*** Records provided ***

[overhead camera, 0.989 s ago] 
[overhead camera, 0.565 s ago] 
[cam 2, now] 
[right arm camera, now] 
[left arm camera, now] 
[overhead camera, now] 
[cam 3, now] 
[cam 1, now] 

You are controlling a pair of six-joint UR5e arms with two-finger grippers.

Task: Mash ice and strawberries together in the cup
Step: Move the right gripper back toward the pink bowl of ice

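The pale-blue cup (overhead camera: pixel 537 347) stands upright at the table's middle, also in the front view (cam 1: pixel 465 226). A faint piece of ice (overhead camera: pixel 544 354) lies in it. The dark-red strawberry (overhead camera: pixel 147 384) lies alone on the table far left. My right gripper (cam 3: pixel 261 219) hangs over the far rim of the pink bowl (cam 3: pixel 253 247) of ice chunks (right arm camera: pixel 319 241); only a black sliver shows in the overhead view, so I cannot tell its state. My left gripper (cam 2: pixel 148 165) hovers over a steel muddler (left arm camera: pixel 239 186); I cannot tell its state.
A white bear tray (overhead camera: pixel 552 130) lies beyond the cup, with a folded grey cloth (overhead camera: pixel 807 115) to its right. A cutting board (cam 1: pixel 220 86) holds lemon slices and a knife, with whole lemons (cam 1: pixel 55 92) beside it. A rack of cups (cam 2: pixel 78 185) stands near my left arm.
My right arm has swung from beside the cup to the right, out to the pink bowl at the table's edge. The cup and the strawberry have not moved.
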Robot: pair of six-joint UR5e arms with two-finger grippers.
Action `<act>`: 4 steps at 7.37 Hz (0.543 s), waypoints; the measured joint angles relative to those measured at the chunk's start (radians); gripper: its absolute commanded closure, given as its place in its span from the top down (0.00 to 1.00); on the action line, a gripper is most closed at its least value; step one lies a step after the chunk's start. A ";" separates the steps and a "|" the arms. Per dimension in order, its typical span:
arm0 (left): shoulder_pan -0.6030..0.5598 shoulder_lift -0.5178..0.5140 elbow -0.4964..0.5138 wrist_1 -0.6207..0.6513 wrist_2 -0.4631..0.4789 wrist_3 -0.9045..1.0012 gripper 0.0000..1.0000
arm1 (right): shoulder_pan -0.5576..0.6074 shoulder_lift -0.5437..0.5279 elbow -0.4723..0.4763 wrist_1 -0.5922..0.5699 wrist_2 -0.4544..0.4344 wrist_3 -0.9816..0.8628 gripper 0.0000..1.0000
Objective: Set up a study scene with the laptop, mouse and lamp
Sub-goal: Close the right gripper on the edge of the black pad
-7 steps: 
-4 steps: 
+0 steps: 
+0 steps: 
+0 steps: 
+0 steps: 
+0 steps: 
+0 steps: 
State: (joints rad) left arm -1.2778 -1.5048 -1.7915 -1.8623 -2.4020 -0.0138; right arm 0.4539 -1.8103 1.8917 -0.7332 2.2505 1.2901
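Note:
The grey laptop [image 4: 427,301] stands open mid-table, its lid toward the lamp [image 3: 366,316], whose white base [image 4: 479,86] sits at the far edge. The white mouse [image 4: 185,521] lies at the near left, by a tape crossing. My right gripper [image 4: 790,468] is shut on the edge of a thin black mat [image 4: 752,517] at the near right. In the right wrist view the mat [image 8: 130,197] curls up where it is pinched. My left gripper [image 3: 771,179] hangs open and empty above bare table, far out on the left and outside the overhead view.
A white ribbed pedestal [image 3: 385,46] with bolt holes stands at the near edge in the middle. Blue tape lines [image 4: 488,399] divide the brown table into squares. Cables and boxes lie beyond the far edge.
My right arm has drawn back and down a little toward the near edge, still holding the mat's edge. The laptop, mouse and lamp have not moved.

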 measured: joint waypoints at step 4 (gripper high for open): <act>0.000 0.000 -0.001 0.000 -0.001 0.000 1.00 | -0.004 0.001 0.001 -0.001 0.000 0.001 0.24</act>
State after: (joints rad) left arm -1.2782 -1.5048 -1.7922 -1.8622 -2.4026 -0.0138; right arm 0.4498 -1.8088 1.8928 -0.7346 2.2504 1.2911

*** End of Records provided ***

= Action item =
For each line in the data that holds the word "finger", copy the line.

= Solution to this task =
You are controlling a pair of six-joint UR5e arms with two-finger grippers.
Robot: pair of six-joint UR5e arms with two-finger grippers.

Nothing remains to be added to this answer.